Set down all of the data that follows, keeping every character.
** Data shown follows **
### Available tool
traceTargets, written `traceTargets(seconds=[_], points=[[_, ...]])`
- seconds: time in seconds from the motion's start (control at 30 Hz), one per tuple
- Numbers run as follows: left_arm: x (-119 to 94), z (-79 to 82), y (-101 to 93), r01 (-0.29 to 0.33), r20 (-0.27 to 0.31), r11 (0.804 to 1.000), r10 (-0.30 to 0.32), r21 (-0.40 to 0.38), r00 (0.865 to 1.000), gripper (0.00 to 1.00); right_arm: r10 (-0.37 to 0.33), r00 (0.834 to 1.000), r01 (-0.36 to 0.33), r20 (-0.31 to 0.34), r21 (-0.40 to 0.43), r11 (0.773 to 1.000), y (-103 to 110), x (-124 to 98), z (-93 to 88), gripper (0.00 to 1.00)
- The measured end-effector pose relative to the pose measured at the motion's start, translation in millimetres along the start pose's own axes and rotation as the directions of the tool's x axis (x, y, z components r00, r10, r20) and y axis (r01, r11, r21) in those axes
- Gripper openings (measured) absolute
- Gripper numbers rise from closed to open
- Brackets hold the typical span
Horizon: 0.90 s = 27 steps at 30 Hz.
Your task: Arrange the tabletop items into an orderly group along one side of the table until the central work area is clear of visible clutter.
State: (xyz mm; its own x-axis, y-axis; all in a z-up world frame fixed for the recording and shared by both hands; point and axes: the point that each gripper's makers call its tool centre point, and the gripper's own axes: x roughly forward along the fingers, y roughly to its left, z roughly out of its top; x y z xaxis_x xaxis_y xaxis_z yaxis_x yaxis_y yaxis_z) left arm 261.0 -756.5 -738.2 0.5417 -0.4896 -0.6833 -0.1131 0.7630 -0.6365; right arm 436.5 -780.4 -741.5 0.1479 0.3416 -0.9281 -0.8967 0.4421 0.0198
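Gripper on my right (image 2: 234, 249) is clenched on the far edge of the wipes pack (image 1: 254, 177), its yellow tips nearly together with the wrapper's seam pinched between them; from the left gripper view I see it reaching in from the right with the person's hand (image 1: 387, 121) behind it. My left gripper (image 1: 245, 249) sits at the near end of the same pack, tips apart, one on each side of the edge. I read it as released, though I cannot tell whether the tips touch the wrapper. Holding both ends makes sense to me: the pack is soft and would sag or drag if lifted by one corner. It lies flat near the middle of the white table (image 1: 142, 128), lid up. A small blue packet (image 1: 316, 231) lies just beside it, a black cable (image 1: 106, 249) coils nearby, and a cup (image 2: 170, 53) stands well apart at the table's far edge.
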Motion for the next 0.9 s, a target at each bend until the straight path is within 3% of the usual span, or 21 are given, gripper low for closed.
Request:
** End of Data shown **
▶ **Task output**
### Available tool
traceTargets, written `traceTargets(seconds=[_], points=[[_, ...]])`
- seconds: time in seconds from the motion's start (control at 30 Hz), one per tuple
- Numbers run as follows: left_arm: x (-119 to 94), z (-79 to 82), y (-101 to 93), r01 (-0.29 to 0.33), r20 (-0.27 to 0.31), r11 (0.804 to 1.000), r10 (-0.30 to 0.32), r21 (-0.40 to 0.38), r00 (0.865 to 1.000), gripper (0.00 to 1.00); right_arm: r10 (-0.37 to 0.33), r00 (0.834 to 1.000), r01 (-0.36 to 0.33), r20 (-0.31 to 0.34), r21 (-0.40 to 0.43), r11 (0.773 to 1.000), y (-103 to 110), x (-124 to 98), z (-93 to 88), gripper (0.00 to 1.00)
- The measured end-effector pose relative to the pose measured at the motion's start, translation in millimetres along the start pose's own axes and rotation as the directions of the tool's x axis (x, y, z components r00, r10, r20) and y axis (r01, r11, r21) in those axes
- Gripper openings (measured) absolute
- Gripper numbers rise from closed to open
- Brackets hold the typical span
Horizon: 0.90 s = 27 steps at 30 Hz.
Your task: Arrange the tabletop items into an orderly group along one side of the table until the central work area is clear of visible clutter.
State: (xyz mm; its own x-axis, y-axis; all in a z-up world frame fixed for the recording and shared by both hands; point and axes: the point that each gripper's makers call its tool centre point, and the gripper's own axes: x roughly forward along the fingers, y roughly to its left, z roughly out of its top; x y z xaxis_x xaxis_y xaxis_z yaxis_x yaxis_y yaxis_z) left arm 261.0 -756.5 -738.2 0.5417 -0.4896 -0.6833 -0.1131 0.7630 -0.6365; right arm 436.5 -780.4 -741.5 0.1479 0.3416 -0.9281 -0.8967 0.4421 0.0198
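Gripper on my right (image 2: 234, 249) is clenched on the far edge of the wipes pack (image 1: 254, 177), its yellow tips nearly together with the wrapper's seam pinched between them; from the left gripper view I see it reaching in from the right with the person's hand (image 1: 387, 121) behind it. My left gripper (image 1: 245, 249) sits at the near end of the same pack, tips apart, one on each side of the edge. I read it as released, though I cannot tell whether the tips touch the wrapper. Holding both ends makes sense to me: the pack is soft and would sag or drag if lifted by one corner. It lies flat near the middle of the white table (image 1: 142, 128), lid up. A small blue packet (image 1: 316, 231) lies just beside it, a black cable (image 1: 106, 249) coils nearby, and a cup (image 2: 170, 53) stands well apart at the table's far edge.
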Motion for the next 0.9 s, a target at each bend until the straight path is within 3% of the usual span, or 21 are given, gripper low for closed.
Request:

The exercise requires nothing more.